The moment the social network throws publishers a bone, they leap towards it. Instant Articles lured media companies in with the promise of eyeballs: Don’t worry about your website, your engineers, or your sales team — Facebook can provide all of that, as long as it sees fit. Until the algorithm changes again. Deeper we dig in.

Facebook now wields more influence over the news than the news industry itself. Publishers, by playing ball, helped make this happen, and looked away (or didn’t notice) as Facebook swallowed up a lot of the print ad revenue that once belonged to them.

Media giants could cut ties now, but they won’t. Like the Zyngas before us, most publishers are far too dependent to quit cold turkey. There are plenty of interesting ways to run a media company, and there are other platforms to turn to. Journalism and writers aren’t flat-out doomed, but some publishers are.

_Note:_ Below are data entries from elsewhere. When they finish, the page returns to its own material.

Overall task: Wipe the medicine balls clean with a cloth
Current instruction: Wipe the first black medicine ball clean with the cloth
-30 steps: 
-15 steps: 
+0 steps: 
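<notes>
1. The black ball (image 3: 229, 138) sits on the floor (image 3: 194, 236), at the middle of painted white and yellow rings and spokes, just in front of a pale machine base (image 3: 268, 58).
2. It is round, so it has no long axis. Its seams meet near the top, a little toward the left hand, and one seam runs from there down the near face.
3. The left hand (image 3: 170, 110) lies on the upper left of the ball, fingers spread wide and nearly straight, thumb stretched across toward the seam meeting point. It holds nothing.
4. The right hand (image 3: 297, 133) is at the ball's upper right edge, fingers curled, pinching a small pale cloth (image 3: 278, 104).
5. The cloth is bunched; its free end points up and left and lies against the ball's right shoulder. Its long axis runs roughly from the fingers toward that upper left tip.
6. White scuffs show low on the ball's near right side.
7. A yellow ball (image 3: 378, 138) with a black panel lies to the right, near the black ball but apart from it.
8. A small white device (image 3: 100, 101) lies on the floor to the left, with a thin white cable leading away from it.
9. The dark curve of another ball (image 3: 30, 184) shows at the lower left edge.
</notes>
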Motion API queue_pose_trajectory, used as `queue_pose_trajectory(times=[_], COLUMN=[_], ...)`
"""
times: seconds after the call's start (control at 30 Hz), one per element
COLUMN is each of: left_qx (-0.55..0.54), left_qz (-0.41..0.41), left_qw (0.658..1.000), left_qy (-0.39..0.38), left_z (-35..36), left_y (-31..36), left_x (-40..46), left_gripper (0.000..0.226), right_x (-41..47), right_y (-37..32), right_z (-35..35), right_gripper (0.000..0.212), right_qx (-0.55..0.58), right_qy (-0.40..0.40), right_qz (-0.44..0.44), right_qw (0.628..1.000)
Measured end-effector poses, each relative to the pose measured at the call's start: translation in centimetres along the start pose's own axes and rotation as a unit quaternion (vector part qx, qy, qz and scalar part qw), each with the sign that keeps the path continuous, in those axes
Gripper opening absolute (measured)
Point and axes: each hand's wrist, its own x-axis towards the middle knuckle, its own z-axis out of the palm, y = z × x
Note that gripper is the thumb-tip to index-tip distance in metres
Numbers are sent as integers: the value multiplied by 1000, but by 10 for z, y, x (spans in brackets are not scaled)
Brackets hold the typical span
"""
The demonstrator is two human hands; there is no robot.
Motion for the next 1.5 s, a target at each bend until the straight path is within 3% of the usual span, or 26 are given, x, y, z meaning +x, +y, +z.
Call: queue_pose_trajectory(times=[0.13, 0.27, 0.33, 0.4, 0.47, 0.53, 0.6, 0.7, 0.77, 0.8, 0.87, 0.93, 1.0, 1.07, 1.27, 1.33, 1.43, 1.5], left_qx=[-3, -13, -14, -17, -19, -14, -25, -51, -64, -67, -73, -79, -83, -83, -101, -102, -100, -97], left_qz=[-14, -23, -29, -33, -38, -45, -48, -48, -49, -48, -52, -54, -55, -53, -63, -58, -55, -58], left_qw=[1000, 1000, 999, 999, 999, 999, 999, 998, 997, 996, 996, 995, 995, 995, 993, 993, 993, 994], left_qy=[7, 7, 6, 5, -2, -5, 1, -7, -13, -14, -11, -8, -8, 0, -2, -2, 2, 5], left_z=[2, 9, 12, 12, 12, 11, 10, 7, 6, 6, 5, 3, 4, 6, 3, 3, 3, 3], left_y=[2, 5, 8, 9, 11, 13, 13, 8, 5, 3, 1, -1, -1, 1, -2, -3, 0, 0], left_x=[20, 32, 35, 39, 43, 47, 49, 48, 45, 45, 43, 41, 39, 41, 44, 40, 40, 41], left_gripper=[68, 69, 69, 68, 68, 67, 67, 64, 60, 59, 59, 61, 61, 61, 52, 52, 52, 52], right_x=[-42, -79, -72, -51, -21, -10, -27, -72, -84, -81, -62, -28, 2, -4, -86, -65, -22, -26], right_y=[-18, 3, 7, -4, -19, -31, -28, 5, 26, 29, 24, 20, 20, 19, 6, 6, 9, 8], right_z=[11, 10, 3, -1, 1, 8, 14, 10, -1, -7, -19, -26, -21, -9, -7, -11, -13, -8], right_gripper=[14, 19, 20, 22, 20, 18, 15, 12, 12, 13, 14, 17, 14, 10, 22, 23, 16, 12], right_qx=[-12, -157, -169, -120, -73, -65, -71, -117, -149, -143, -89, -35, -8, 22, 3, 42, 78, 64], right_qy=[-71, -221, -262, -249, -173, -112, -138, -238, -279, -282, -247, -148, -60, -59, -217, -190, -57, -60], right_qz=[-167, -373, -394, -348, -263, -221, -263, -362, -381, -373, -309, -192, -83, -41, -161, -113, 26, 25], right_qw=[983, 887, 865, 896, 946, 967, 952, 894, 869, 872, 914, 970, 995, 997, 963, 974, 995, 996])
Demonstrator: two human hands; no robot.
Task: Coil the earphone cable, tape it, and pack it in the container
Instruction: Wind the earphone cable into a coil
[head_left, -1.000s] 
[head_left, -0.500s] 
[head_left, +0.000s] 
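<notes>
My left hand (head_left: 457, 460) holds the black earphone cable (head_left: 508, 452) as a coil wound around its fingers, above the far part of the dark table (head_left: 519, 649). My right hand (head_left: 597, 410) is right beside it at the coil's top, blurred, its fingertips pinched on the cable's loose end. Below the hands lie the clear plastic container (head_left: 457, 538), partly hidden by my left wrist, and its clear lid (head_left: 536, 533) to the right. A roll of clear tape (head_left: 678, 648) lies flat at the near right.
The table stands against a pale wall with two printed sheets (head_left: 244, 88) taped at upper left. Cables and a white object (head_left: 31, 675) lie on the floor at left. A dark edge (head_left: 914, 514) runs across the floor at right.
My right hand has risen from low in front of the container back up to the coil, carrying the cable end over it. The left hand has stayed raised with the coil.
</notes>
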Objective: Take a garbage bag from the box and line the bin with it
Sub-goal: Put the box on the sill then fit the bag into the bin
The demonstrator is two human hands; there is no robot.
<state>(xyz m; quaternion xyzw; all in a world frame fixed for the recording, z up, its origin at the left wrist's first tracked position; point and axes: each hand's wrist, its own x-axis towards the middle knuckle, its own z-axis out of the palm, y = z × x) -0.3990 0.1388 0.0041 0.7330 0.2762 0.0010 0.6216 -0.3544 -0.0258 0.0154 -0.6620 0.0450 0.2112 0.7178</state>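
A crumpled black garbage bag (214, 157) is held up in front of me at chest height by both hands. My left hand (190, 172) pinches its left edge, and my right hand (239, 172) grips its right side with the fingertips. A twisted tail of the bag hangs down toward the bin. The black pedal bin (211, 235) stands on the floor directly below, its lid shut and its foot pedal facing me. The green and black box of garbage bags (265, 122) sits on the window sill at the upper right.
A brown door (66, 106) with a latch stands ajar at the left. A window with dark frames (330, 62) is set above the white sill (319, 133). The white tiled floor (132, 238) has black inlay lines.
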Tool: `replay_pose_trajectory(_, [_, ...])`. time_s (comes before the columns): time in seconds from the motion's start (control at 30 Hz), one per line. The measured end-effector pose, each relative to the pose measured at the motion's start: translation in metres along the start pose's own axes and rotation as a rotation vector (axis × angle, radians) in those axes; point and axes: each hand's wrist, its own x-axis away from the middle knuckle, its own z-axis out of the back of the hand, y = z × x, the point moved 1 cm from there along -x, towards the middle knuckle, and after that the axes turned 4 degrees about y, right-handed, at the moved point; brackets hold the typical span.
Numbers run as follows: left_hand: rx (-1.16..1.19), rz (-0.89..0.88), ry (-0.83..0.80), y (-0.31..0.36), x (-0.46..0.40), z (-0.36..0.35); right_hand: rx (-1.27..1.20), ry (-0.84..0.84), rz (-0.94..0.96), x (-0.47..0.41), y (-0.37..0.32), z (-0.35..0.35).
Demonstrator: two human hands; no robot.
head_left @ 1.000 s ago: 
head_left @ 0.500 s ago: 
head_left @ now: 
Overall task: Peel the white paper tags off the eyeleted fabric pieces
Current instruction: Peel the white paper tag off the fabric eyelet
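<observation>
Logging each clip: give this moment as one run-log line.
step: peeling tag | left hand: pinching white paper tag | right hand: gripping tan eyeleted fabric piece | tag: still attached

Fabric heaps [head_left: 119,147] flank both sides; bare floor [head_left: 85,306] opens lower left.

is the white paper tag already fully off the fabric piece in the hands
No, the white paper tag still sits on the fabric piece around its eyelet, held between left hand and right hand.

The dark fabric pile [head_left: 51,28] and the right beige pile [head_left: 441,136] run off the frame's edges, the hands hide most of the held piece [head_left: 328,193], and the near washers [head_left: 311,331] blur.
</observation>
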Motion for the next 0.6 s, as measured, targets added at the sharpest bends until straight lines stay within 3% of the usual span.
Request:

Facebook saw that its social network was becoming less social, and now it’s taking action. This is a good thing (if you’re Facebook). Facebook has a track record of good decisions. And this decision reinforces just how screwed publishers are as long as their business models hinge on Facebook.

As the social network increasingly distances itself from the media business, expect another messy divorce in which Facebook again comes out on top. The fling was never meant to last. For Facebook, keeping publishers afloat doesn’t really make sense.

Like that relationship was ever going to work.